Activity:
Transcribe the records exactly from the line with "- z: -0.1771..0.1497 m" to the end, both included.

Task inputs:
────────

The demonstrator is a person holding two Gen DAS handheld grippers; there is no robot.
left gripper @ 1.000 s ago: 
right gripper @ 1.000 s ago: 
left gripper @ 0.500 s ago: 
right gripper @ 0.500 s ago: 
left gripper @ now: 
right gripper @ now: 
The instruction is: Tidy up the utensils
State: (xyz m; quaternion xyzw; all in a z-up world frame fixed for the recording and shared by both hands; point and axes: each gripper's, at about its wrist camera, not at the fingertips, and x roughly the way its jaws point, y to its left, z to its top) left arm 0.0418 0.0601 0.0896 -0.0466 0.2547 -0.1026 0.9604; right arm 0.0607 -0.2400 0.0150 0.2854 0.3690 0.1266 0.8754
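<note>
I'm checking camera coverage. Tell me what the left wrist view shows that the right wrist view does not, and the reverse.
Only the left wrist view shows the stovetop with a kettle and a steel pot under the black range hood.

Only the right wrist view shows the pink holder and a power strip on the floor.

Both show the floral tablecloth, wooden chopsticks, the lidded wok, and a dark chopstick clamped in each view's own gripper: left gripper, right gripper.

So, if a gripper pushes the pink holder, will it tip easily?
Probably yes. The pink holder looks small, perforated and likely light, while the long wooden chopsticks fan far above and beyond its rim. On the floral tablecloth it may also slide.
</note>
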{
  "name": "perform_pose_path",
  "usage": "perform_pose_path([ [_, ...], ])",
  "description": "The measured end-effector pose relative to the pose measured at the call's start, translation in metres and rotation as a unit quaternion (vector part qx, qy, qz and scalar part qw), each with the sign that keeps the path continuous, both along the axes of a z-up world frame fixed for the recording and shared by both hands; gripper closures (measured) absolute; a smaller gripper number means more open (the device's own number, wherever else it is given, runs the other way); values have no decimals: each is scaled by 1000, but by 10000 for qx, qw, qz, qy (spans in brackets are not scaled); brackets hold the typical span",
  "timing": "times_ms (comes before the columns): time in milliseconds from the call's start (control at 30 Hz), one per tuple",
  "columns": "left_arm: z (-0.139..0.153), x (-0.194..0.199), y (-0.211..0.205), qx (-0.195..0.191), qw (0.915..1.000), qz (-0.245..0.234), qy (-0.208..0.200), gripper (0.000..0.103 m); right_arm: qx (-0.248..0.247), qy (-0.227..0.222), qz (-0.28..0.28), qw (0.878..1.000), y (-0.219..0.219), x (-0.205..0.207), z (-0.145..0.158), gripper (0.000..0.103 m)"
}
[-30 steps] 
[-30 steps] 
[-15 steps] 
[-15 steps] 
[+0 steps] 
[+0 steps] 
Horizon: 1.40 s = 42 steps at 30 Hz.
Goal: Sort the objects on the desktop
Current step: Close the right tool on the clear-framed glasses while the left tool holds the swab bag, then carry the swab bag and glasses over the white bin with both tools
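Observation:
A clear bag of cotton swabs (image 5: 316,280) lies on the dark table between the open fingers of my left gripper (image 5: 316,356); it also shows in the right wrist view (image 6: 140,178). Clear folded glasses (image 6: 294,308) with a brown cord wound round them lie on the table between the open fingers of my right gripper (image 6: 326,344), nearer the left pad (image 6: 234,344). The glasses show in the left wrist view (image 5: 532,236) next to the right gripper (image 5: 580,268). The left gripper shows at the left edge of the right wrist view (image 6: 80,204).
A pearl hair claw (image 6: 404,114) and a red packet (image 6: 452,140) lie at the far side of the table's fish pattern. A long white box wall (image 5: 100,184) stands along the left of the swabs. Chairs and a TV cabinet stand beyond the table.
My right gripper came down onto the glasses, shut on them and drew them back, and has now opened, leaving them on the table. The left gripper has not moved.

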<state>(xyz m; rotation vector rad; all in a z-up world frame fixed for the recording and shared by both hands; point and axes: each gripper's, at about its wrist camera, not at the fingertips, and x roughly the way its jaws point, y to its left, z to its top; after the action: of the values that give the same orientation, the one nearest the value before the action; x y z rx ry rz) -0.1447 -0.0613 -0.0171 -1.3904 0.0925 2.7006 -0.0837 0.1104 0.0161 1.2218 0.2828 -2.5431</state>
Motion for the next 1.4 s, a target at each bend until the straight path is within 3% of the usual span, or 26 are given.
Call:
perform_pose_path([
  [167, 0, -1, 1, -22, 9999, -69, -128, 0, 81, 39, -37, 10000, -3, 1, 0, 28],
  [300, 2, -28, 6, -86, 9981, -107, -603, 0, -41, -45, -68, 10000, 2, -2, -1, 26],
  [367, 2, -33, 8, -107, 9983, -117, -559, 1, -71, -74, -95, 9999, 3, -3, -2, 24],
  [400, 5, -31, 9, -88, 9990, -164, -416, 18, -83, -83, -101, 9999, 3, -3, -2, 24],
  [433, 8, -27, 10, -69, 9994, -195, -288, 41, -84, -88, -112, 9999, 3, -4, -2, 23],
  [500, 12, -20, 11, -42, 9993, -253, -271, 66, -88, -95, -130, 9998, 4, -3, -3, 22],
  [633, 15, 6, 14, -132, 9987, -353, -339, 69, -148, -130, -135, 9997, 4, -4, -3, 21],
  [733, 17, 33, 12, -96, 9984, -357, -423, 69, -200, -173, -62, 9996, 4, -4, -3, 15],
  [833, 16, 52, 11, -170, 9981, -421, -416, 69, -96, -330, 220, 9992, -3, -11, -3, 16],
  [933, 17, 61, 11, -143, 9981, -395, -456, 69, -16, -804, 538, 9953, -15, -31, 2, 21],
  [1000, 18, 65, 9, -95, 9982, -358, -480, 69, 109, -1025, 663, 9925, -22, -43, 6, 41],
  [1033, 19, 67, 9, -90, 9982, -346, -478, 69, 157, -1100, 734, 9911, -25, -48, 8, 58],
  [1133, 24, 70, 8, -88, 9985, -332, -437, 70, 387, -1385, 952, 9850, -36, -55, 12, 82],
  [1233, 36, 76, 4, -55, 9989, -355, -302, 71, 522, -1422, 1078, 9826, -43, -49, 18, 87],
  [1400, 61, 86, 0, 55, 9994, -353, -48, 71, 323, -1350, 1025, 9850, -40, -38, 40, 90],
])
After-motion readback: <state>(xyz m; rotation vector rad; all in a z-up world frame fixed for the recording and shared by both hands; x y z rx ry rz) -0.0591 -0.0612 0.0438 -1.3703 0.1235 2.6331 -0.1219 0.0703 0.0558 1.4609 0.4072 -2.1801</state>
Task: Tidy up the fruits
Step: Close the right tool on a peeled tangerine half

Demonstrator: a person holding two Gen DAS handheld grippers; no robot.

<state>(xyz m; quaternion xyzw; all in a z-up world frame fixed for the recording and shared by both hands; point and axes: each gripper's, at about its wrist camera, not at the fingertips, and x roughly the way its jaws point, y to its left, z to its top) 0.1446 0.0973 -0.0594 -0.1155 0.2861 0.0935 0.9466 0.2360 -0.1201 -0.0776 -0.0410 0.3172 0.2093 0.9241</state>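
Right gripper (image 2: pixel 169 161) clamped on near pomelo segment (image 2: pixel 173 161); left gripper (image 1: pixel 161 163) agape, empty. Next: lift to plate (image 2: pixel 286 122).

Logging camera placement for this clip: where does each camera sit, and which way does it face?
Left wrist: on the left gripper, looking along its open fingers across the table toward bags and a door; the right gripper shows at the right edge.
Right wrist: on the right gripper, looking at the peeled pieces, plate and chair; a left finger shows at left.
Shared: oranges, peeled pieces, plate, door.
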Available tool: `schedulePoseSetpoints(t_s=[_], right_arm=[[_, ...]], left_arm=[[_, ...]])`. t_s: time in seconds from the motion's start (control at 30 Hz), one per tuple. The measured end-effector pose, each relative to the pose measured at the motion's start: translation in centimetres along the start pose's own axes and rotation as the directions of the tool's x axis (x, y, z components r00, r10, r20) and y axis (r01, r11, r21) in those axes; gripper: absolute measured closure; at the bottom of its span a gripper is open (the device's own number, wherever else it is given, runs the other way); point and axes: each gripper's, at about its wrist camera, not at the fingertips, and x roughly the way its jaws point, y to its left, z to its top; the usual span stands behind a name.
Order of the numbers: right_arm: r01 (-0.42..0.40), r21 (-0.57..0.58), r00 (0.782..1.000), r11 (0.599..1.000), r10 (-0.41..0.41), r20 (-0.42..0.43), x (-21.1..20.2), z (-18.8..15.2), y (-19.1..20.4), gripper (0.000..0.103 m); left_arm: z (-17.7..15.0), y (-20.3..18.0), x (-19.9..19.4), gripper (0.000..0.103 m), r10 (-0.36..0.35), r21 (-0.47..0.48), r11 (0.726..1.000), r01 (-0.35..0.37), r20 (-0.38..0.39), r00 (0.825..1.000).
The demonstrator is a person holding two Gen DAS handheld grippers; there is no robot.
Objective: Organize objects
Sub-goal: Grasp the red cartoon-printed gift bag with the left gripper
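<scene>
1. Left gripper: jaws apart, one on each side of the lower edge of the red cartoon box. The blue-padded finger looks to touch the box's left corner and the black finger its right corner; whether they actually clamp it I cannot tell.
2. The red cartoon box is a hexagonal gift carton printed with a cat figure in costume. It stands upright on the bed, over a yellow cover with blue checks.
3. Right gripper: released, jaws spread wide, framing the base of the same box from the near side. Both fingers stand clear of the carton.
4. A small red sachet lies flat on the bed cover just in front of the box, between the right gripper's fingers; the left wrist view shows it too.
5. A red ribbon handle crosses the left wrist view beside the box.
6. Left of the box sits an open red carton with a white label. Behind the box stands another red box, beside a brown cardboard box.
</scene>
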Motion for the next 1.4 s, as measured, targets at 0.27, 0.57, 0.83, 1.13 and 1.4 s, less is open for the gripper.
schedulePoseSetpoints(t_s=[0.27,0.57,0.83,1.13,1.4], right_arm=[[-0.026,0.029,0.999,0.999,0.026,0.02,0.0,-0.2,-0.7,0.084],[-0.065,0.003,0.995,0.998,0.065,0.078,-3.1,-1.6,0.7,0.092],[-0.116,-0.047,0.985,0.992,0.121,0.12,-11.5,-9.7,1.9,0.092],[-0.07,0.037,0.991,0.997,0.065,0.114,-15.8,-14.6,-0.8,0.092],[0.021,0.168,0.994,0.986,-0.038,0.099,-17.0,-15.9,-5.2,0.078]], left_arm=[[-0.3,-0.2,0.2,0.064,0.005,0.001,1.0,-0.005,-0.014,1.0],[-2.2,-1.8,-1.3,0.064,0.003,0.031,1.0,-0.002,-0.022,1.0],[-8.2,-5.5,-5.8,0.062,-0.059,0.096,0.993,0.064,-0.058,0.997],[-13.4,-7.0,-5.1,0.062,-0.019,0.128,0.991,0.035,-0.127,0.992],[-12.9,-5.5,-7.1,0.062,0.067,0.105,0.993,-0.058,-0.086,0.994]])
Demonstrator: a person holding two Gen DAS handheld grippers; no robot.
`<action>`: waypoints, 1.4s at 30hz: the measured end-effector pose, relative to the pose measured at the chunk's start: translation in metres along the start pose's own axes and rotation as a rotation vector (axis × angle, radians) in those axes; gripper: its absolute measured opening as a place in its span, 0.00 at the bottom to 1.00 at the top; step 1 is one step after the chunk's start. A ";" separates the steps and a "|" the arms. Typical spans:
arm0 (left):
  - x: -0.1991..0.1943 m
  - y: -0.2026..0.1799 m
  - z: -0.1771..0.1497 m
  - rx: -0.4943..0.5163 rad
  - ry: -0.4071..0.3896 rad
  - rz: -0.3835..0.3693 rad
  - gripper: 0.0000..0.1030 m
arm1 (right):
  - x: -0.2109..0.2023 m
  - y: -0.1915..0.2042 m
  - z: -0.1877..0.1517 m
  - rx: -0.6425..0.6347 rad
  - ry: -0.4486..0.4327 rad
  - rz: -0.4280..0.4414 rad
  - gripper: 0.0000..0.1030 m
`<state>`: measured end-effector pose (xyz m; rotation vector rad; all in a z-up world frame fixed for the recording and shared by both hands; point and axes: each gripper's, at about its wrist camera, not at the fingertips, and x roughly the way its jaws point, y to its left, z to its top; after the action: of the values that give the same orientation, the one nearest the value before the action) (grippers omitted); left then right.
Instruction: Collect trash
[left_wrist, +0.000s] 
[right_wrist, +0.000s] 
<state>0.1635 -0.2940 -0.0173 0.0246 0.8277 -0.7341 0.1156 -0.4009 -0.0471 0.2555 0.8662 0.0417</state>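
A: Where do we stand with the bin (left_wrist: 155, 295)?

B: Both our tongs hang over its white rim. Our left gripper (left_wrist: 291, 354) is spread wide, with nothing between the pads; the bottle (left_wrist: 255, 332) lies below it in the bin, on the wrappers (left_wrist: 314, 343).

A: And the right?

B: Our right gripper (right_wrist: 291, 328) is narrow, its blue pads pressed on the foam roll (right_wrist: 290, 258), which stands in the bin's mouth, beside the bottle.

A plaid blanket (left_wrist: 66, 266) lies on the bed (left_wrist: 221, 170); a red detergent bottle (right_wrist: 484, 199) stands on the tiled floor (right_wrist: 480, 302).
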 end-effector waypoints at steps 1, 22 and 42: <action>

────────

Solution for this exercise:
  - z: -0.1771..0.1497 m
  - rx: -0.4943..0.5163 rad
  - ry: -0.4071..0.3896 rad
  - rz: -0.3835..0.3693 rad
  - gripper: 0.0000..0.1030 m
arm1 (right):
  - x: -0.2109..0.2023 m
  - y: -0.1915..0.2042 m
  - z: -0.1877..0.1517 m
  - rx: -0.6425..0.6347 rad
  - ry: -0.4486..0.4327 rad
  - rz: -0.4280..0.4414 rad
  - gripper: 0.0000..0.1030 m
`<state>`: measured end-effector pose (xyz m; rotation vector rad; all in a z-up world frame fixed for the recording and shared by both hands; point and axes: each gripper's, at about its wrist camera, not at the fingertips, and x roughly the way its jaws point, y to its left, z to its top; after the action: of the values that give the same orientation, the one nearest the value before the action) (grippers omitted); left then right.
Instruction: Collect trash
[left_wrist, +0.000s] 
[right_wrist, +0.000s] 
<state>0.1635 -0.2940 -0.0173 0.0246 0.8277 -0.7341 0.1156 -0.4009 -0.0471 0.2555 0.8662 0.0417</state>
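A: Where do we stand with the bin (left_wrist: 155, 295)?

B: Both our tongs hang over its white rim. Our left gripper (left_wrist: 291, 354) is spread wide, with nothing between the pads; the bottle (left_wrist: 255, 332) lies below it in the bin, on the wrappers (left_wrist: 314, 343).

A: And the right?

B: Our right gripper (right_wrist: 291, 328) is narrow, its blue pads pressed on the foam roll (right_wrist: 290, 258), which stands in the bin's mouth, beside the bottle.

A plaid blanket (left_wrist: 66, 266) lies on the bed (left_wrist: 221, 170); a red detergent bottle (right_wrist: 484, 199) stands on the tiled floor (right_wrist: 480, 302).
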 end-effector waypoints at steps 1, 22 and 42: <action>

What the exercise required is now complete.